Reba Robinson, the pantry coordinator at Friends and Neighbors Community Choice Food Center in Coolville, said she’s torn between feelings of generosity and fear. She wants to help struggling families, but her inventory is shrinking.

Canned goods, toiletries, household basics and even diapers are on short supply.

“This is what we have,” Robinson said, pointing at seven small packages of diapers. “And this is it.”

It’s a daunting reality, she said, because some in Athens County have to choose between paying bills or picking up diapers for a child, underscoring an overarching theme of poverty in Southeast Ohio; policy decisions made in Columbus have tangible effects in scores of ways.

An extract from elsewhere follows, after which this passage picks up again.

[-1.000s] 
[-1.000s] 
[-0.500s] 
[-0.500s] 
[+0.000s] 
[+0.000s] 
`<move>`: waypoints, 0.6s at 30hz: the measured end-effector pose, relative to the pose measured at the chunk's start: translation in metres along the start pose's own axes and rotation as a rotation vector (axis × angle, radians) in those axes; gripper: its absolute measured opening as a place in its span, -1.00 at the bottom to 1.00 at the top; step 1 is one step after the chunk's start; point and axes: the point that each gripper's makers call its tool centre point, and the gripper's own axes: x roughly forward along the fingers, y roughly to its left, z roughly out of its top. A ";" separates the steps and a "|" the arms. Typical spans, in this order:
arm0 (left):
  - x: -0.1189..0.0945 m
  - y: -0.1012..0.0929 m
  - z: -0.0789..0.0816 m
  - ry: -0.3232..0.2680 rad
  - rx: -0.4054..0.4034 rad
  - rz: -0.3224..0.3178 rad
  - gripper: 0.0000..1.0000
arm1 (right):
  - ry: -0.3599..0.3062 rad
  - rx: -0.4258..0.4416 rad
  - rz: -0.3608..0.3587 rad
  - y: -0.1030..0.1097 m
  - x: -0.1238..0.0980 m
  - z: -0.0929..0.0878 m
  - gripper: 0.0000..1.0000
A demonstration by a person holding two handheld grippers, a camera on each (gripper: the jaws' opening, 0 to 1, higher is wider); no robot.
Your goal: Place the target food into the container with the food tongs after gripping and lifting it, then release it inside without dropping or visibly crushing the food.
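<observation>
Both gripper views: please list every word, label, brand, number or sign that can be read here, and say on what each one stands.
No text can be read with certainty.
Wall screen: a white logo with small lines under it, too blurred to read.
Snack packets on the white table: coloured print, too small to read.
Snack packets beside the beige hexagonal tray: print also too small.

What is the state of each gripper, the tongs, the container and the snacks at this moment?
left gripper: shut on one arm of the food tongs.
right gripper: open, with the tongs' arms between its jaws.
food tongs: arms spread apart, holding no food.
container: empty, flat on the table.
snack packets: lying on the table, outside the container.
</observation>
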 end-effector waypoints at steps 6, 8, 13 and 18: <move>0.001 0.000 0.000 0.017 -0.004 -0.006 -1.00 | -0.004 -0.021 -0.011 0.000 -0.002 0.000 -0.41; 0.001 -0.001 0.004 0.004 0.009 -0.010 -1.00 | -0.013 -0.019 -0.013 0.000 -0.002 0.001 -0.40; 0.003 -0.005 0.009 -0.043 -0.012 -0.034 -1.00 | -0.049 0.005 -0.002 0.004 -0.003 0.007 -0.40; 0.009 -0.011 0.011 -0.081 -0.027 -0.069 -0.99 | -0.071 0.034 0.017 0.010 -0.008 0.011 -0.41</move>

Robinson said there are seven packages of 12 diapers that will have to last the food pantry and its patrons until Nov. 13, when the pantry will restock for the next month.

With about four families coming in each day looking for diapers, the diminutive inventory is not nearly enough to last, she said, adding that families are limited to two packs each month.

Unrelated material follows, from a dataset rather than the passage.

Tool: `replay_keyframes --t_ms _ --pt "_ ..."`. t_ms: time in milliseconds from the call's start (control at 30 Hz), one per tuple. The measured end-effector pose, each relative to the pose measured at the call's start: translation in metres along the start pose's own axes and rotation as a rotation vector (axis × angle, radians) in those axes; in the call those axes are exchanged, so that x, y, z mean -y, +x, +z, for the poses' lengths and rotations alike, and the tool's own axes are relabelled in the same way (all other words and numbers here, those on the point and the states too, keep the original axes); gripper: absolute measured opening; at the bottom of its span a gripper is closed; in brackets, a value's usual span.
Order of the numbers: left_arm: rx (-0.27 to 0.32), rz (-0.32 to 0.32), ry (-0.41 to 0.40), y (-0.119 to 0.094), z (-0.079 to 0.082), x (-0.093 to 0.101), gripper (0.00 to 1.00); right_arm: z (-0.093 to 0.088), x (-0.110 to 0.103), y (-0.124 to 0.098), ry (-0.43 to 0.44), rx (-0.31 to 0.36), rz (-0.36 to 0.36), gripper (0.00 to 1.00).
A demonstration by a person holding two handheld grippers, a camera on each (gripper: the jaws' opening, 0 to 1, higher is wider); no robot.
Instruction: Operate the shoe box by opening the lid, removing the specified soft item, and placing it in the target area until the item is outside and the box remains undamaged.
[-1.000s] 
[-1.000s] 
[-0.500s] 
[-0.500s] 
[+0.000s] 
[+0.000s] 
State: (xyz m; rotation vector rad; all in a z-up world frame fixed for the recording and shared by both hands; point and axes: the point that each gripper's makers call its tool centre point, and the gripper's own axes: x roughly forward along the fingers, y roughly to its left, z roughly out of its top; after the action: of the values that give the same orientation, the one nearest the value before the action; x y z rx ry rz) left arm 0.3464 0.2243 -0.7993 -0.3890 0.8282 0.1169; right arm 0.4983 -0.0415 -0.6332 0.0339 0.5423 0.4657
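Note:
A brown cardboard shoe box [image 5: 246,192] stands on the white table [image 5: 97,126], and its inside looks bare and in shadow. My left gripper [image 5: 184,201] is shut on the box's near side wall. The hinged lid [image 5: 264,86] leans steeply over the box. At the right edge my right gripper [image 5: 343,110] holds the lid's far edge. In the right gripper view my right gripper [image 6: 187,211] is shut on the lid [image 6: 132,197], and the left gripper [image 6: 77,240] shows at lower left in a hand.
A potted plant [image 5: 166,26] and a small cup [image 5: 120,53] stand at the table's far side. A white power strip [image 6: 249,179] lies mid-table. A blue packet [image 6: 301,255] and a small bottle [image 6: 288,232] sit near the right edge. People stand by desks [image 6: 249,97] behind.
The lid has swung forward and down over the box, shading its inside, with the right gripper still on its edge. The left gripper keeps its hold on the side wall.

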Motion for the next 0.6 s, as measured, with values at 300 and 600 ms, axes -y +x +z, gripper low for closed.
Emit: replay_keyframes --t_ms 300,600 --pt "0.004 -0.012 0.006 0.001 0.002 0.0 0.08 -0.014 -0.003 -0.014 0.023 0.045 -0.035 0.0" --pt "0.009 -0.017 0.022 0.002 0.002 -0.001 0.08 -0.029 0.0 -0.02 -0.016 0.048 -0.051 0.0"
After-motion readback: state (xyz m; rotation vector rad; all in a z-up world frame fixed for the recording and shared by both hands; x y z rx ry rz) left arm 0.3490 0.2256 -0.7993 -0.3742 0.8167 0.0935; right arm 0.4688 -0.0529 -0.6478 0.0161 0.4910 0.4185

In the past, there were other places in Athens County where struggling parents could get diapers for free, but Robinson said resources there have dried up.

This shortage of diapers for impoverished families is a dilemma many in Athens County don’t realize exists, said Nick Claussen, spokesman for Athens County Department of Job and Family Services.

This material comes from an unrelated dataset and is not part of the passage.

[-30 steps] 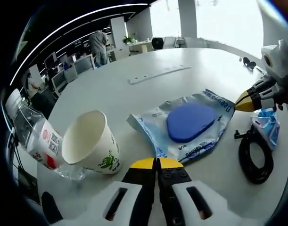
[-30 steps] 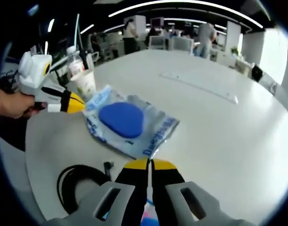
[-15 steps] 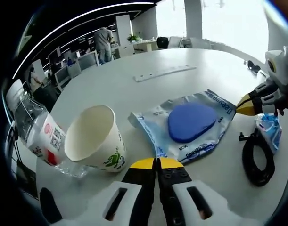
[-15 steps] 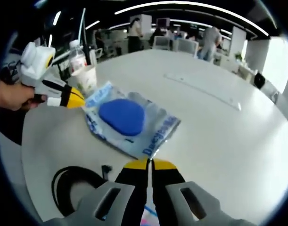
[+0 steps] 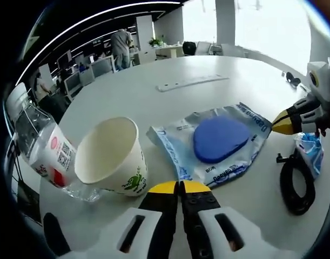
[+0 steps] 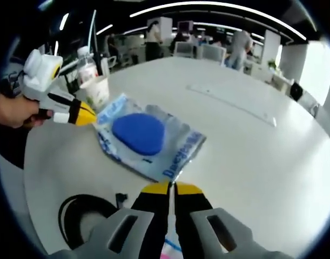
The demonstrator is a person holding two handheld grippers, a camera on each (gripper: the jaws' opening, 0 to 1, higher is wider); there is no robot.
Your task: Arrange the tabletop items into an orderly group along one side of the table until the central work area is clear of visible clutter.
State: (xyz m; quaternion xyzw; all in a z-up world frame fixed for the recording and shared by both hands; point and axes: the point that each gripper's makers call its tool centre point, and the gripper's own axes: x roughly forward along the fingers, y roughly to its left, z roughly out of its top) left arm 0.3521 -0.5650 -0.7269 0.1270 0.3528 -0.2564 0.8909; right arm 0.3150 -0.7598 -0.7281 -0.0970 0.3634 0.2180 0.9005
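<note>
On the bench: a wide white round-edged top (image 5: 154, 102) carries everything, smooth and faintly glossy.

Left gripper (image 5: 179, 187): yellow-tipped black jaws pressed together with nothing between them, low over the near edge; the right gripper view shows it from the side (image 6: 91, 115), held in a hand (image 6: 11, 110), its tip at the pouch's corner.

Right gripper (image 6: 170, 188): jaws likewise closed and empty; in the left gripper view it enters from the right (image 5: 279, 127), tip just beside the pouch's far corner.

Pouch (image 5: 213, 143): flat, crinkled, clear-and-silver plastic with blue lettering, holding a smooth blue rounded pad (image 5: 220, 138); it lies mid-bench, between the two grippers.

Paper cup (image 5: 110, 159): white, tapered, with a green print, tipped on its side so the open mouth faces the left gripper view (the right gripper view has it small and far off, its pose hard to tell) (image 6: 97, 90).

Plastic bottle (image 5: 38, 148): clear, creased, with a white and red label, lying touching the cup.

Black cable (image 5: 297, 181): a rubbery coil lying flat, near the pouch; the right gripper view shows it low on the left (image 6: 83, 216).

Blue wrapper (image 5: 310, 151): crumpled, just beside the coil.

Pale strip (image 5: 192, 82): long, thin and flat, well apart from the rest.

Background: desks and standing people in an office.
</note>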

“Food and shelter get a lot of attention but anyone who has a child knows how hard it is to pay for diapers, especially if you don’t have a stable place to live,” Claussen said.

Stacy Jackson knows this struggle firsthand.

Jackson, who is receiving federal cash assistance, volunteers at the pantry. She has a two-year-old daughter, Novea, who is now being potty-trained.

Novea using fewer diapers comes as a huge relief for Jackson, who said she still has to make one pack of Pull-Ups last for an entire month.

“I don’t have to worry about scraping up money for diapers,” Jackson said. “I’d have to pick between bills and diapers.”

But at one point, Jackson said she came to Athens Community Church on a weekly basis to get enough diapers for Novea.

“It’s one of those things as a parent,” Jackson said. “You’ll go through anything for your kids.”

With cuts to food stamps taking effect this month, Robinson said she expects to see more parents struggle with their budgets.

And when this happens, she said diapers could be the first things to go, adding that this cycle of curtailing funding for food and cash assistance programs has magnified the problem in recent years.

Until the government puts more money into the pockets of these parents, Robinson said she’ll have to find a way to help as many families as she can.

“I’d like to give them a whole box (of diapers), but I can’t,” she said, because “if they can’t take care of their children, then they’re going to lose their children. … It’s scary.”